Problem to solve:
Reproduce the data below in full and exclude every picture.

──────────────────────────────

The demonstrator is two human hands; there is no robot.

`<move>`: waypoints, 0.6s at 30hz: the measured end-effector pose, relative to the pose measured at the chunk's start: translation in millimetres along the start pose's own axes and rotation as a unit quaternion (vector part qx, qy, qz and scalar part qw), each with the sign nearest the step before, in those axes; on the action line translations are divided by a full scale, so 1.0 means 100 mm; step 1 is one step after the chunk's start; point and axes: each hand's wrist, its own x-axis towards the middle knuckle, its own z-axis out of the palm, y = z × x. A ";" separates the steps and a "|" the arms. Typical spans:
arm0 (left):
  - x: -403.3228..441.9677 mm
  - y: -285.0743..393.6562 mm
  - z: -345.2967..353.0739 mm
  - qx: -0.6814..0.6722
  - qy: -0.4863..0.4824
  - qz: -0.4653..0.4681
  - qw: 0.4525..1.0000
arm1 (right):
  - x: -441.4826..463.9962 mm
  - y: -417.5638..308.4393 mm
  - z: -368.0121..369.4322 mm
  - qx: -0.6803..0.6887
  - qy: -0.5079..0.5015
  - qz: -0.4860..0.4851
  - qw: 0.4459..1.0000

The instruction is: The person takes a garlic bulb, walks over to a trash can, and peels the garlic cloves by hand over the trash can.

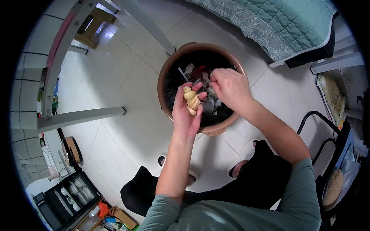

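Several garlic cloves (191, 101) lie in the palm of my left hand (186, 111), its fingers curled around them. Some cloves look pale and peeled, while others keep their skin. My right hand (230, 85) is closed, its fingertips pinched together just right of the garlic; whatever they hold, if anything, I cannot make out. Both hands are over a brown round bin (162, 90) lined with a black bag. Inside the bin are pale papery scraps (211, 104), something red (197, 72) and a white stick (182, 74).
The bin stands on white floor tiles (127, 88) in front of my feet. A metal table leg (154, 30) stands by its far left rim. A bed with a green quilted cover (277, 23) is at the upper right. To the right is a black-framed chair (327, 161); a black case (69, 196) sits lower left.
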 end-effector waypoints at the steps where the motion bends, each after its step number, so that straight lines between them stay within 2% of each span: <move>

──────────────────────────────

Answer box:
The demonstrator is two human hands; there is no robot.

`<move>`: waypoints, 0.6s at 30hz: the measured end-effector pose, relative to the pose measured at the chunk's start: translation in millimetres along the start pose's own axes and rotation as a unit quaternion (vector part qx, qy, qz and scalar part qw), each with the sign nearest the step before, in those axes; on the action line translations are divided by a full scale, so 1.0 means 100 mm; step 1 is one step after the chunk's start; point and axes: each hand's wrist, its own x-axis towards the middle knuckle, its own z-axis out of the palm, y = z × x. A ";" separates the steps and a "|" the arms. Typical spans:
arm0 (left):
  - x: -403.3228..441.9677 mm
  - y: -285.0743..393.6562 mm
  - z: -345.2967..353.0739 mm
  - qx: -0.6814..0.6722
  - qy: -0.4863..0.4824
  - qz: -0.4653..0.4681
  - qw: 0.4525..1.0000
arm1 (right):
  - x: -441.4826..463.9962 mm
  - y: -417.5638..308.4393 mm
  - z: -368.0121..369.4322 mm
  - qx: -0.6803..0.6887
  - qy: -0.5079..0.5015
  - qz: -0.4860..0.4851
  - qw: 0.4459..1.0000

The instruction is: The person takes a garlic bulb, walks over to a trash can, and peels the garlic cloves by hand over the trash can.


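Several garlic cloves (191, 101) lie in the palm of my left hand (186, 111), its fingers curled around them. Some cloves look pale and peeled, while others keep their skin. My right hand (230, 85) is closed, its fingertips pinched together just right of the garlic; whatever they hold, if anything, I cannot make out. Both hands are over a brown round bin (162, 90) lined with a black bag. Inside the bin are pale papery scraps (211, 104), something red (197, 72) and a white stick (182, 74).
The bin stands on white floor tiles (127, 88) in front of my feet. A metal table leg (154, 30) stands by its far left rim. A bed with a green quilted cover (277, 23) is at the upper right. To the right is a black-framed chair (327, 161); a black case (69, 196) sits lower left.
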 end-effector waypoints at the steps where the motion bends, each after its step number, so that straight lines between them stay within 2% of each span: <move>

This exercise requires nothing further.